While much of the US Government's evidence against Microsoft is under seal, the complaint filed early this week by the US Department of Justice provided excerpts of potentially damaging internal Microsoft documents. At a press conference, Assistant Attorney General Joel Klein read from a February 24, 1997, memo by Microsoft's Christian Wildfeuer.
According to Klein, "The evidence ... demonstrates that Microsoft's use of exclusionary and predatory practices was not designed to help consumers, but rather to make sure that Microsoft could crush its competitors. As one key Microsoft executive [Wildfeuer] candidly stated, 'It seems clear that it will be very hard to increase our browser market share on the merits of our browser alone. It will be more important to leverage Windows to make people use our browser instead of Navigator'."
Also cited in the Justice Department's complaint are internal memos by Microsoft executives Jim Allchin, Brad Chase, and Kumar Mehta.
Legal experts are saying it appears the government has a strong case and is likely to prevail in court.

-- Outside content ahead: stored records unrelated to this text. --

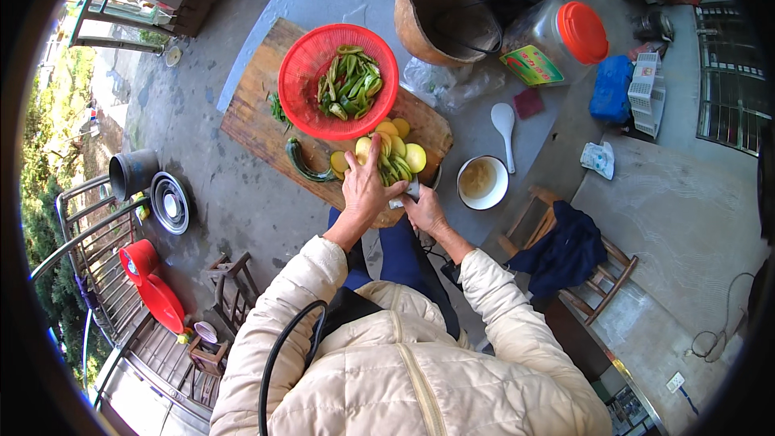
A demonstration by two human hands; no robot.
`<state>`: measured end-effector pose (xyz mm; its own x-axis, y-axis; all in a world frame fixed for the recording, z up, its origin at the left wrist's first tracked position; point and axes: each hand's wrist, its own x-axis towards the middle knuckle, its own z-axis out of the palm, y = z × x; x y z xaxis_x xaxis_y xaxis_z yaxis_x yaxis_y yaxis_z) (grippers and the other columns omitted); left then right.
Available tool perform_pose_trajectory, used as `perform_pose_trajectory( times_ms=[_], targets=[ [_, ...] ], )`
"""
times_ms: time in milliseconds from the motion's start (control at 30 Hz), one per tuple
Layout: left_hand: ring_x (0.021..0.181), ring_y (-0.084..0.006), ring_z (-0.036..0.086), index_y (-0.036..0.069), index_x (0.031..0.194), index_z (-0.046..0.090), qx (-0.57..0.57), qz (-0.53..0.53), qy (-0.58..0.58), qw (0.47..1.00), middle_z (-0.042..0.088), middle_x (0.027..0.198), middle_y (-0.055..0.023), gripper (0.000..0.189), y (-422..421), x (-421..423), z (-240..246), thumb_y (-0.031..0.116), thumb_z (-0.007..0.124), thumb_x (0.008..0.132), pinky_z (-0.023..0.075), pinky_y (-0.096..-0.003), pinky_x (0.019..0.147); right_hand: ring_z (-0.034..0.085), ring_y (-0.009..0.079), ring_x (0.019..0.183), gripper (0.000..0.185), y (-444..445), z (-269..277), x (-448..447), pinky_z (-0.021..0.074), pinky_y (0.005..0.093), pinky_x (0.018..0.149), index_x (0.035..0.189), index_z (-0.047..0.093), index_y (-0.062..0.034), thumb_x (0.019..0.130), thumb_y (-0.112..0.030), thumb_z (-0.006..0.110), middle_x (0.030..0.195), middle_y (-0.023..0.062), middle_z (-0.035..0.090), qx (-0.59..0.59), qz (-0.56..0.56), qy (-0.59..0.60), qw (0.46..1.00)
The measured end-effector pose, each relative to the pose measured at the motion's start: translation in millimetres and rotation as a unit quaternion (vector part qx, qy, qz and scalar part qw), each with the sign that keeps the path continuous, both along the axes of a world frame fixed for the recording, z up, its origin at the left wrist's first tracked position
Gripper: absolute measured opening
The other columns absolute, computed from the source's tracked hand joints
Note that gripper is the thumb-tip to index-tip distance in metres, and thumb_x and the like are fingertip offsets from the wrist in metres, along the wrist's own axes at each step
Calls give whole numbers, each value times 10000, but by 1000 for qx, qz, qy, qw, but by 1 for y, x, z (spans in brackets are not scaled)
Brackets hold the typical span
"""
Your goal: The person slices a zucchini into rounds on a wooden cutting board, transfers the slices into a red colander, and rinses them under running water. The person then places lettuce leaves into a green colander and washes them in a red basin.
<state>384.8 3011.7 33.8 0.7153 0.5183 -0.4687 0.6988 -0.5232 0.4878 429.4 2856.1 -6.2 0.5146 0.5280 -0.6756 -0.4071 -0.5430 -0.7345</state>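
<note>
My right hand point(425, 212) grips a knife by its handle. Part of the knife's metal blade point(413, 188) shows beside a heap of thin green-edged strips point(395, 171). My left hand point(364, 186) lies over the cut pieces with its fingers spread, its thumb close to the blade. Around its fingertips are round yellow slices point(415, 158), which look like squash. A curved dark green piece of squash point(307, 165) rests left of this hand. All of it is on a wooden cutting board point(254, 112). Sliced green peppers point(351, 82) fill part of a red plastic colander point(290, 109) on the board.
Right of the board stand a white bowl point(493, 194) with brownish liquid and a white spoon point(503, 127). Behind are a gourd-like brown bowl point(415, 24), a plastic bag point(448, 80) and a red-lidded jar point(582, 32). A wooden chair point(599, 297) holds dark cloth.
</note>
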Motion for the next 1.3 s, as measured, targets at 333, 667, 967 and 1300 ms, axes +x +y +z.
perform_pose_trajectory(
  times_ms=[333, 667, 967, 1300],
  targets=[
    [930, -448, 568, 237, 1500, 215, -38, -25, -71, 996, 412, 1091, -241, 1160, -8, -5, 39, 367, 878, 557, 517, -479, 804, 502, 109, 378, 106, -16, 51, -7, 390, 287, 344, 941, 580, 7, 921, -97, 583, 545, 35, 539, -10, -26, -21, 999],
    [933, -405, 602, 198, 1493, 244, 31, -56, -158, 985, 456, 1086, -224, 1126, 75, 27, 84, 338, 873, 569, 533, -465, 830, 539, 137, 395, 110, 65, 100, 29, 403, 310, 371, 960, 565, 2, 913, -97, 569, 552, 58, 560, 66, -12, -109, 992],
    [1046, -410, 568, 192, 1469, 323, 129, -102, -87, 982, 448, 1248, -219, 952, 139, 51, 43, 413, 810, 681, 500, -456, 870, 508, 102, 444, 135, 124, 83, 55, 446, 278, 388, 947, 495, -18, 917, -133, 559, 604, 7, 517, 76, -21, 135, 988],
    [1336, -345, 336, 93, 1264, 544, 211, -249, -168, 930, 473, 1327, -123, 503, 114, 37, 32, 164, 674, 784, 287, -533, 1055, 510, 76, 501, 153, 66, 104, 49, 452, 250, 413, 976, 484, -23, 924, -143, 563, 673, 1, 511, 79, -18, 117, 990]
  ],
)
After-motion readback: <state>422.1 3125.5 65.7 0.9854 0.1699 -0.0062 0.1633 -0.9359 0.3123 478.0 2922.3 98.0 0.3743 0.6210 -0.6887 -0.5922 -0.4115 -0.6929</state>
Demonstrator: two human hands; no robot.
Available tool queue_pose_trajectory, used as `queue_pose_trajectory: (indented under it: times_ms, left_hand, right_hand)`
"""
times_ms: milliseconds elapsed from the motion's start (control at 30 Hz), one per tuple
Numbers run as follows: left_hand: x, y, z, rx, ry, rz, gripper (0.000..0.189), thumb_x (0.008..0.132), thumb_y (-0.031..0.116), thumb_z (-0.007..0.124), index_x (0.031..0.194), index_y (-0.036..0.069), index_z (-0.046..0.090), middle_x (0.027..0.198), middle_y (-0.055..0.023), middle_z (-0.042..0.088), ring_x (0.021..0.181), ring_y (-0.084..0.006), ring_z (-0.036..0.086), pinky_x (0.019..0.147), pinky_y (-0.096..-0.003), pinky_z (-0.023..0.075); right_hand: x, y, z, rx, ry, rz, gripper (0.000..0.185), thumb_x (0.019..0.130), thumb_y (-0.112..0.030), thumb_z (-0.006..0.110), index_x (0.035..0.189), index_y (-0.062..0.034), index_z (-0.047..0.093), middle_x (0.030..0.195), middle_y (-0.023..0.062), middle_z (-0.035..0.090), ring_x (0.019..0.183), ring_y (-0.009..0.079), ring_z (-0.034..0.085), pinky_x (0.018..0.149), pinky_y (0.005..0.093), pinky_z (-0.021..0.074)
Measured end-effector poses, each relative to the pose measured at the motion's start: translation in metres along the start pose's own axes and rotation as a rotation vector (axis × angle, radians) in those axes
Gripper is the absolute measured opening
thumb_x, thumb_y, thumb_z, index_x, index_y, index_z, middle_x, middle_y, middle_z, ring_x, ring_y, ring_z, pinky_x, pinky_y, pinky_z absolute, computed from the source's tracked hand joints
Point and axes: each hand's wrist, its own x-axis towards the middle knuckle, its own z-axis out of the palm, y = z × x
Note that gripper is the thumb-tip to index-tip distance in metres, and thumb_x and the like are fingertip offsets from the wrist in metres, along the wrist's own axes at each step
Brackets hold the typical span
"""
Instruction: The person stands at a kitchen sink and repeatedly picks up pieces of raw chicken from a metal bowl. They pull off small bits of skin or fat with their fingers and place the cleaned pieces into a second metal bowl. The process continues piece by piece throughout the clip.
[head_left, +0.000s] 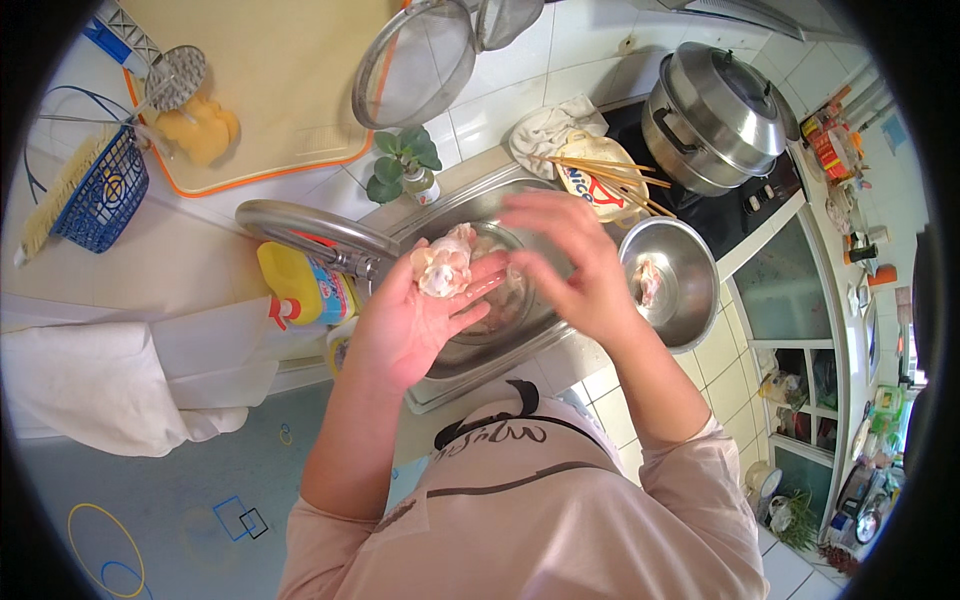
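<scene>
On the palm of my left hand (412, 330) rests a piece of raw chicken (442, 266), pale and wet, held between the thumb and fingers. My right hand (577, 270) is raised beside it, blurred, with its fingers apart and nothing visible in them. Both are above a stainless steel sink (450, 367). Down in the sink lie more raw chicken pieces (491, 319) in what looks like a round, shallow vessel, partly hidden by my hands. Right of the sink, a metal bowl (686, 311) contains one raw chicken piece (647, 281).
A curved faucet (300, 214) reaches over the sink's left side, near a yellow pump bottle (289, 277). A potted plant (409, 161) stands behind. Chopsticks (611, 166) lie across a printed pad beside a crumpled cloth (559, 131). A steamer pot (701, 127) sits on the stove.
</scene>
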Motion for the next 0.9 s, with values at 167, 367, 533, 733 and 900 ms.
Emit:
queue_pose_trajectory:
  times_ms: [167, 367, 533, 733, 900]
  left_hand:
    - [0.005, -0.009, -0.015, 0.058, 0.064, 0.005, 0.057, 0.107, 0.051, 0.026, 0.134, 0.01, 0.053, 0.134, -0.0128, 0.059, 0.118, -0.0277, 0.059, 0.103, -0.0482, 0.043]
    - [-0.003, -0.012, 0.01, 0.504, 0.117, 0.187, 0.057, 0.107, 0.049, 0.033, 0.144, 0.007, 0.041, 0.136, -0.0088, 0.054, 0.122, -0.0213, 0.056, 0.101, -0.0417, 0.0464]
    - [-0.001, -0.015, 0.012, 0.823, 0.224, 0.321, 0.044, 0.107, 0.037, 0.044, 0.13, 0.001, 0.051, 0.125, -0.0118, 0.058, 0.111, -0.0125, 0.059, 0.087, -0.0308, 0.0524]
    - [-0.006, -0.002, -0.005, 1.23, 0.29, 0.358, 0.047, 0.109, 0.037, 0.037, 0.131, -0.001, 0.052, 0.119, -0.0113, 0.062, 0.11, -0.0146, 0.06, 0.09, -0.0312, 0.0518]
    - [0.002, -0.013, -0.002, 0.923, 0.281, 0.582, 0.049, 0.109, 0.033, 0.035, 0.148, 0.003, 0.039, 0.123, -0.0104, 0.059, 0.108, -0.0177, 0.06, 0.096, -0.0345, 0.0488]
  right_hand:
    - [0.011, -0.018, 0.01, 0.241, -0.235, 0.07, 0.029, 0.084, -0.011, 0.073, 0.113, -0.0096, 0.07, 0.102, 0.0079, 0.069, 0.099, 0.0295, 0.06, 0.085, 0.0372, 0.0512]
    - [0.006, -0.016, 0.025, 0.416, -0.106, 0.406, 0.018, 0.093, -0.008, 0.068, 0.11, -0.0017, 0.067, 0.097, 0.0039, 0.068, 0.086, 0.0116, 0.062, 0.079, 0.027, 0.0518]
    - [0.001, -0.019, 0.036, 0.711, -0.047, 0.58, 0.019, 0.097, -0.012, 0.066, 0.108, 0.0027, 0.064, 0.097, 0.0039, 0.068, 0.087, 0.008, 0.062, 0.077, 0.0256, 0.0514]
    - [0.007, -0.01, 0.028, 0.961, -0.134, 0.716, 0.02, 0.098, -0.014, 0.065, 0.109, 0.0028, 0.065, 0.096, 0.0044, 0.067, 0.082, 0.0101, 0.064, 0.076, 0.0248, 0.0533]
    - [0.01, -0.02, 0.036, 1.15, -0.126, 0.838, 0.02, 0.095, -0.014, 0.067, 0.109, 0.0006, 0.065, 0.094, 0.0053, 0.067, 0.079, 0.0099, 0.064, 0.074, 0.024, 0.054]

"[I'm] somewhat surprised by how strong the government's case looks," says John Briggs, head of the antitrust practice for the Washington DC firm Howrey & Simon. "At some point Microsoft officials are going to have to take the stand and explain why the jury should not believe the contemporaneous document but should believe some other explanation of it offered a year or two later. And that is a hard task for even the best lawyers."
Briggs adds that the government will have a harder time persuading the judge to agree with one of its proposed solutions for remedying the situation: "It's hard for me to imagine that the court would prohibit Microsoft from distributing a bundled version of its operating system and Internet Explorer unless Microsoft also put Netscape's browser on the OEM's machine. That just doesn't strike me as realistic -- it would be, if not unprecedented, very unusual."
Indeed, in full-page ads running in newspapers across the US, Microsoft has compared the Justice Department's request to forcing Coca-Cola to distribute Pepsi.
But Ed Black, an attorney and president of the US Computer & Communications Industry Association, says that there are problems with Microsoft's Coca-Cola analogy.
As Black describes it, "Imagine that Coke also controlled 90 per cent of the grocery store outlets, and they said we're not going to let Pepsi, 7-Up, or anybody else have any shelf space. It's only going to be Coke on the grocery store shelves. That's the metaphor. In that kind of a setting, [forcing Coke to distribute Pepsi would be] ... getting a reasonable shot for their customers to look at, to have exposure to, to have the option to choose their product. There's nothing out there that says the consumer has to pick Netscape as his browser. It's saying we're going to make sure there's some shelf space so he gets to look at and have it as an option."
Nonetheless, Richard Gray, of high-tech law firm Bergeson, Eliopoulos, Grady & Gray, believes Microsoft's courtroom strategy will be to prove that its browser bundling ultimately benefits consumers.
"First they're going to dispute that they have monopoly power in the desktop operating system," says Gray. "I think that fight they're going to lose. Then what they're going to say is even if we do have monopoly power in the operating system marketplace, all we're doing is bringing new functionality into the operating system software, and that's a consumer benefit, that's a plus. There's nothing anticompetitive about that. It's simply increasing consumer value by giving them more bang for their buck."